Bestellinformation
| Produkt | Katalog # | EINHEIT | Preis | ANZAHL | Favoriten | |
Mfn2/Mitofusin 2 CRISPR Activation Plasmid (m) | sc-431291-ACT | 20 µg | $397.00 | |||
Mfn2/Mitofusin 2 CRISPR Activation Plasmid (m2) | sc-431291-ACT-2 | 20 µg | $397.00 |
Mouse Mfn2 (Mitofusin 2) ist eine konservierte GTPase der äußeren Mitochondrienmembran, die die mitochondriale Fusion vermittelt und die Architektur des mitochondrialen Netzwerks mit dem zellulären Stoffwechselzustand koordiniert. Über die Fusion hinaus trägt MFN2 an mitochondrienassoziierten Membranen zur Kopplung von endoplasmatischem Retikulum und Mitochondrien bei und beeinflusst dadurch den Kalziumaustausch, den Lipidtransport und die Stresssignalgebung. Diese Funktionen überschneiden sich mit Signalwegen, die die oxidative Phosphorylierung, die Homöostase reaktiver Sauerstoffspezies und die mitochondriale Qualitätskontrolle steuern, wodurch Mfn2 zu einem zentralen Knotenpunkt in Netzwerken der Bioenergetik und der Organellenkommunikation wird. Eine Fehlregulation der MFN2-Aktivität und veränderte mitochondriale Dynamik werden mit Neurodegeneration, kardiometabolischer Dysfunktion und peripheren neuropathierelevanten Phänotypen in Verbindung gebracht, was ihren Einsatz in der mechanistischen Krankheitsmodellierung unterstützt.

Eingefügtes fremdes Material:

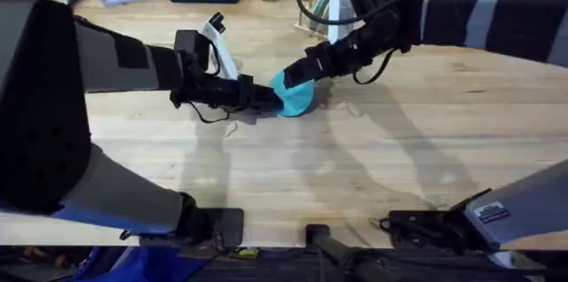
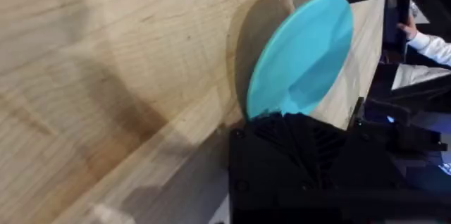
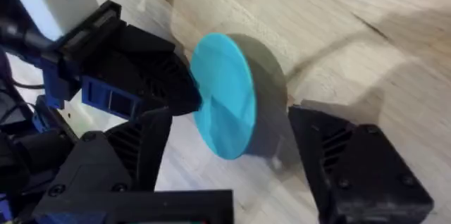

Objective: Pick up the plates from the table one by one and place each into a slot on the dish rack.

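Currently, the overhead view shows both arms meeting near the middle of the light wooden butcher-block tabletop, toward its far edge, with one small round turquoise plastic plate between them. The left gripper reaches in from the left side and the right gripper from the far right; the pale wooden dish rack appears to stand at the far edge, partly hidden behind the right arm. In the left wrist view, the plate stands on edge above the table, its lower rim clamped in the closed left gripper, so this claw is gripping the plate. In the right wrist view, the plate is seen nearly edge-on, held on one side by the left gripper, while the right gripper stands spread wide with one finger on each side of the plate and neither touching it. Judgement: the plate looks light, thin, stiff and smooth, hence liable to slip or pivot; it should be taken at the rim, pads flat on both faces, opposite the existing grip.
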Available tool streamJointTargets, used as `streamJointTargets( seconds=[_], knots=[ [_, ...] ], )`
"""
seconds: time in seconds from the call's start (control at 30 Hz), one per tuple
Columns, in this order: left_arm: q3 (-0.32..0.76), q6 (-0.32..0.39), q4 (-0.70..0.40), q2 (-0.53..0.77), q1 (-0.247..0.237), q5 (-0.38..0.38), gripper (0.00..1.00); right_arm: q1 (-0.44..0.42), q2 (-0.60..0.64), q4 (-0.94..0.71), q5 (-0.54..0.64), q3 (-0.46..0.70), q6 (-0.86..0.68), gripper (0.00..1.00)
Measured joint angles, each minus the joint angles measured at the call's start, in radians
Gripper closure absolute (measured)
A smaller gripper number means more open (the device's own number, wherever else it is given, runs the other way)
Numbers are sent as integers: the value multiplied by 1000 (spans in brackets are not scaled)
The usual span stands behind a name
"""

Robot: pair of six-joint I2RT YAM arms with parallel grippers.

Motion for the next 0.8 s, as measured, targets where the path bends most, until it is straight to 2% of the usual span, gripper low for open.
streamJointTargets(
  seconds=[0.33, 0.47, 0.57, 0.63, 0.73, 0.77, 0.8],
  knots=[
    [0, 0, 0, 0, 0, 0, 959, 2, 32, 23, -7, 2, 60, 17],
    [0, 0, 0, 0, 0, 0, 959, 12, 34, 25, -10, 2, 69, 98],
    [0, 0, 0, 0, 0, 0, 959, 15, 34, 26, -15, 2, 75, 370],
    [0, 0, 0, 0, 0, 0, 960, 16, 34, 26, -18, 2, 78, 502],
    [0, 0, 0, 0, 0, 0, 960, 14, 34, 28, -9, 3, 77, 861],
    [0, 0, -1, 0, 0, 1, 960, 10, 34, 27, -12, 4, 81, 942],
    [0, 0, 0, 0, 0, 1, 960, 8, 34, 26, -19, 5, 83, 960]
  ],
)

Mfn2/Mitofusin 2 Das CRISPR-Aktivierungsplasmid (m) bietet einen gezielten, nicht-destruktiven Ansatz zur Hochregulierung der endogenen Mfn2-Expression, ohne die zugrunde liegende DNA-Sequenz zu verändern.

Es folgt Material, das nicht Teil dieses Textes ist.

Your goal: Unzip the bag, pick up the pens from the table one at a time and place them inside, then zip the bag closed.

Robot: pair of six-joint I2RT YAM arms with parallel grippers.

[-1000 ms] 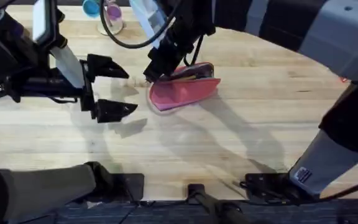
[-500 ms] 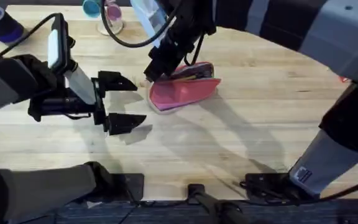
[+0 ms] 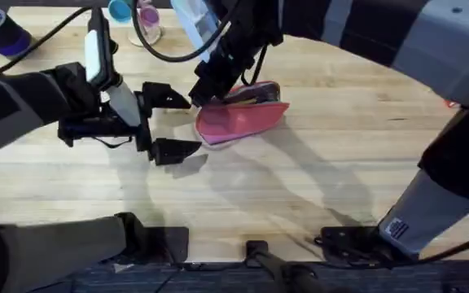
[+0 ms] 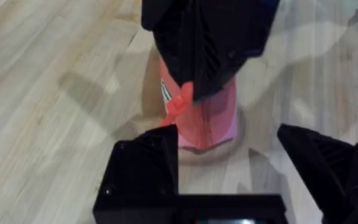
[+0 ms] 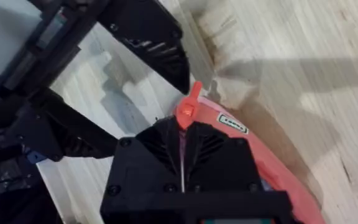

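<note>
From above, I see my left gripper (image 3: pixel 172 124) has come much closer to the bag (image 3: pixel 240 119) than it was one second ago. Half a second ago it was a bit lower and more to the left. Now its two fingers are spread wide and their tips reach almost to the left end of the bag. The bag itself has not moved; it lies on the table (image 3: pixel 316 171) in the same place, a little tilted, with its top open and something dark and yellow showing inside. My right gripper (image 3: pixel 204 91) sits at the upper left end of the bag, same as before.

In the left wrist view, the bag (image 4: pixel 207 121) stands just ahead, between my two released fingers (image 4: pixel 145 165), and the right gripper (image 4: pixel 194 87) is on top of it, at the orange zipper tab (image 4: pixel 178 107).

In the right wrist view, my right fingers (image 5: pixel 160 152) are pressed together with the zipper tab (image 5: pixel 187 107) sticking out from between them, so I judge they pinch it. One finger of the left gripper (image 5: pixel 148 40) is just beyond the tab.

For the task, I think this means the pens are already inside and I am at the closing step: the left gripper arrives to hold the bag's end while the right pulls the zipper.
</note>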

Mfn2/Mitofusin 2 Das CRISPR-Aktivierungsplasmid (m) ist ein aus drei Plasmiden bestehendes synergistisches Aktivierungsmediator-System (SAM), das für eine hocheffiziente, ortsspezifische transkriptionelle Hochregulation des Mfn2-Lokus in menschlichen Zelllinien entwickelt wurde. Das System basiert auf einem katalytisch inaktiven Cas9 (dCas9), das zwei inaktivierende Mutationen (D10A und N863A) trägt, welche die Nukleaseaktivität eliminieren, während die DNA-Bindung erhalten bleibt. Dieses dCas9 ist mit VP64, einem potenten Transkriptionsaktivator, fusioniert und wird zusammen mit einem Blasticidin-Resistenzgen zur Selektion koexprimiert. Das zweite Plasmid kodiert das MS2-p65-HSF1-Fusionsprotein, einen sekundären Aktivatorkomplex, der zusammen mit dCas9-VP64 wirkt, sowie ein Hygromycin-Resistenzgen. Das dritte Plasmid kodiert für eine zielspezifische 20-nt-sgRNA, die an zwei MS2-RNA-Aptamere fusioniert ist, welche den MS2-p65-HSF1-Komplex an die Aktivierungsstelle rekrutieren, begleitet von einem Puromycin-Resistenzgen. Die drei Plasmide werden im Massenverhältnis 1:1:1 verabreicht, um eine ausgewogene Expression aller Systemkomponenten zu gewährleisten.
Nach der Assemblierung am Zielort bindet der SAM-Komplex etwa 200 bp stromaufwärts der Mfn2-Transkriptionsstartstelle, wo VP64, p65 und HSF1 gemeinsam die Transkriptionsmaschinerie rekrutieren und die Hochregulation der endogenen Mfn2/Mitofusin 2-Expression vorantreiben. Im Gegensatz zu nukleaseaktivem Cas9 verursacht dCas9 keine Doppelstrangbrüche und verändert die genomische Sequenz nicht, wodurch der native Mfn2-Locus erhalten bleibt und die Untersuchung von Mfn2/Mitofusin 2-abhängigen Transkriptionsreaktionen am endogenen Locus ermöglicht wird. Dies macht es zu einem wertvollen Werkzeug für Funktionsstudien, die Identifizierung von Zielgenen und die Modellierung der Wiederherstellung des Mfn2/Mitofusin 2-Signalwegs in Tumorzellen mit stillgelegtem oder reduziertem Mfn2-Ausdruck.
Nur für Forschungszwecke. Nicht für diagnostische oder therapeutische Zwecke bestimmt.